Please retype all the data below exactly, line for line.

Top of Input

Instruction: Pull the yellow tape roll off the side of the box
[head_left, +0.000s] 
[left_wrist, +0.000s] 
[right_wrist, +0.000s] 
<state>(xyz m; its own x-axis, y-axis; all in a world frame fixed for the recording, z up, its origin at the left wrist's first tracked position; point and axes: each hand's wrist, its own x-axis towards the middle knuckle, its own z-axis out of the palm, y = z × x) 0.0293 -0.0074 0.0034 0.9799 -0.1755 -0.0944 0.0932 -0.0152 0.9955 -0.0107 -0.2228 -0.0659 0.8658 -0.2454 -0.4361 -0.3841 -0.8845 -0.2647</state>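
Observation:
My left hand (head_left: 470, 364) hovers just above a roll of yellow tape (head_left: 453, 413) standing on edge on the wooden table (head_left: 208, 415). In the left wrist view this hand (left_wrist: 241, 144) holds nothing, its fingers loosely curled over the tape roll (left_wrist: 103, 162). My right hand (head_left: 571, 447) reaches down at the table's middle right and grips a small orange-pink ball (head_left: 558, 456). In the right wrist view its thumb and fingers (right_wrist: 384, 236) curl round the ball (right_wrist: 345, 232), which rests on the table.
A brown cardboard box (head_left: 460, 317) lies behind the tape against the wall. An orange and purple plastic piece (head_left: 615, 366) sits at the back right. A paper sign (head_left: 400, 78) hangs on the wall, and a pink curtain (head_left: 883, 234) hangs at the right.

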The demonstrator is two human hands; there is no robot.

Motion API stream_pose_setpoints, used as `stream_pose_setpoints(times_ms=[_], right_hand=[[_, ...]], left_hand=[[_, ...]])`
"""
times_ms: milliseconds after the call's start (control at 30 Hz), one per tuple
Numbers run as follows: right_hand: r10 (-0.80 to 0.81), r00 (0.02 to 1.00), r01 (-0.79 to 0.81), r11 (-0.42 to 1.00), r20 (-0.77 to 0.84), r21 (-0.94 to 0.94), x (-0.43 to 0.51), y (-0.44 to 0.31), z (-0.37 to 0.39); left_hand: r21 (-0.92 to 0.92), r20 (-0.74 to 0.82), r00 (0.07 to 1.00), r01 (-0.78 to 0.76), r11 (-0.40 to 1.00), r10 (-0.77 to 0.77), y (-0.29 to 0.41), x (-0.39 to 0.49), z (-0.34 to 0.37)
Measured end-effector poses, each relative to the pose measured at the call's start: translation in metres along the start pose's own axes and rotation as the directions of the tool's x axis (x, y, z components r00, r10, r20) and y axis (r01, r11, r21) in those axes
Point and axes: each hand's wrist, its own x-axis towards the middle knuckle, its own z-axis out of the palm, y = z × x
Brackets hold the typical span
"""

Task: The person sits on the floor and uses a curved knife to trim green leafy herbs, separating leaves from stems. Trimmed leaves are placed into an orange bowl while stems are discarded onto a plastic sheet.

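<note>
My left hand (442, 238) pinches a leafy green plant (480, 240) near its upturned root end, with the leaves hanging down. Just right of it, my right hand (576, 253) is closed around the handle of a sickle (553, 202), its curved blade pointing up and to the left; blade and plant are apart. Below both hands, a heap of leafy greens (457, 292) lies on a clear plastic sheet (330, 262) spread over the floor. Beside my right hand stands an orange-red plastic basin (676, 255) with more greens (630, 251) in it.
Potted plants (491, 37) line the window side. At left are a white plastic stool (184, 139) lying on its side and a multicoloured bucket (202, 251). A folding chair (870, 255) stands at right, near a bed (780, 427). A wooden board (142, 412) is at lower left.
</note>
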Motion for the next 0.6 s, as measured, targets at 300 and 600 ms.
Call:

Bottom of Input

• Task result:
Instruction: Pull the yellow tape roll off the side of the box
[head_left, +0.000s] 
[left_wrist, +0.000s] 
[right_wrist, +0.000s] 
<state>(xyz m; its own x-axis, y-axis; all in a world frame fixed for the recording, z up, its origin at the left wrist's first tracked position; point and axes: each hand's wrist, its own x-axis towards the middle knuckle, its own z-axis out of the palm, y = z × x) 0.0293 -0.0074 0.0034 0.9799 -0.1755 -0.0944 0.0932 -0.0152 0.9955 -0.0107 -0.2228 -0.0659 0.8658 -0.2454 -0.4361 -0.3841 -0.8845 -0.2647</state>
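Observation:
My left hand (head_left: 470, 364) hovers just above a roll of yellow tape (head_left: 453, 413) standing on edge on the wooden table (head_left: 208, 415). In the left wrist view this hand (left_wrist: 241, 144) holds nothing, its fingers loosely curled over the tape roll (left_wrist: 103, 162). My right hand (head_left: 571, 447) reaches down at the table's middle right and grips a small orange-pink ball (head_left: 558, 456). In the right wrist view its thumb and fingers (right_wrist: 384, 236) curl round the ball (right_wrist: 345, 232), which rests on the table.
A brown cardboard box (head_left: 460, 317) lies behind the tape against the wall. An orange and purple plastic piece (head_left: 615, 366) sits at the back right. A paper sign (head_left: 400, 78) hangs on the wall, and a pink curtain (head_left: 883, 234) hangs at the right.
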
The demonstrator is two human hands; there is no robot.

Motion API stream_pose_setpoints, used as `stream_pose_setpoints(times_ms=[_], right_hand=[[_, ...]], left_hand=[[_, ...]])`
"""
times_ms: milliseconds after the call's start (control at 30 Hz), one per tuple
Numbers run as follows: right_hand: r10 (-0.80 to 0.81), r00 (0.02 to 1.00), r01 (-0.79 to 0.81), r11 (-0.42 to 1.00), r20 (-0.77 to 0.84), r21 (-0.94 to 0.94), x (-0.43 to 0.51), y (-0.44 to 0.31), z (-0.37 to 0.39); left_hand: r21 (-0.92 to 0.92), r20 (-0.74 to 0.82), r00 (0.07 to 1.00), r01 (-0.78 to 0.76), r11 (-0.40 to 1.00), r10 (-0.77 to 0.77), y (-0.29 to 0.41), x (-0.39 to 0.49), z (-0.34 to 0.37)
Measured end-effector poses, each relative to the pose measured at the call's start: translation in metres along the start pose's own axes and rotation as the directions of the tool's x axis (x, y, z components r00, r10, r20) and y axis (r01, r11, r21) in those axes
Point and axes: each hand's wrist, its own x-axis towards the middle knuckle, its own z-axis out of the palm, y = z × x
Brackets hold the typical span
"""

Task: The person sits on the floor and uses a curved knife to trim green leafy herbs, separating leaves from stems. Trimmed leaves are placed into an orange bowl while stems are discarded onto a plastic sheet.

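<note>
My left hand (442, 238) pinches a leafy green plant (480, 240) near its upturned root end, with the leaves hanging down. Just right of it, my right hand (576, 253) is closed around the handle of a sickle (553, 202), its curved blade pointing up and to the left; blade and plant are apart. Below both hands, a heap of leafy greens (457, 292) lies on a clear plastic sheet (330, 262) spread over the floor. Beside my right hand stands an orange-red plastic basin (676, 255) with more greens (630, 251) in it.
Potted plants (491, 37) line the window side. At left are a white plastic stool (184, 139) lying on its side and a multicoloured bucket (202, 251). A folding chair (870, 255) stands at right, near a bed (780, 427). A wooden board (142, 412) is at lower left.
</note>
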Motion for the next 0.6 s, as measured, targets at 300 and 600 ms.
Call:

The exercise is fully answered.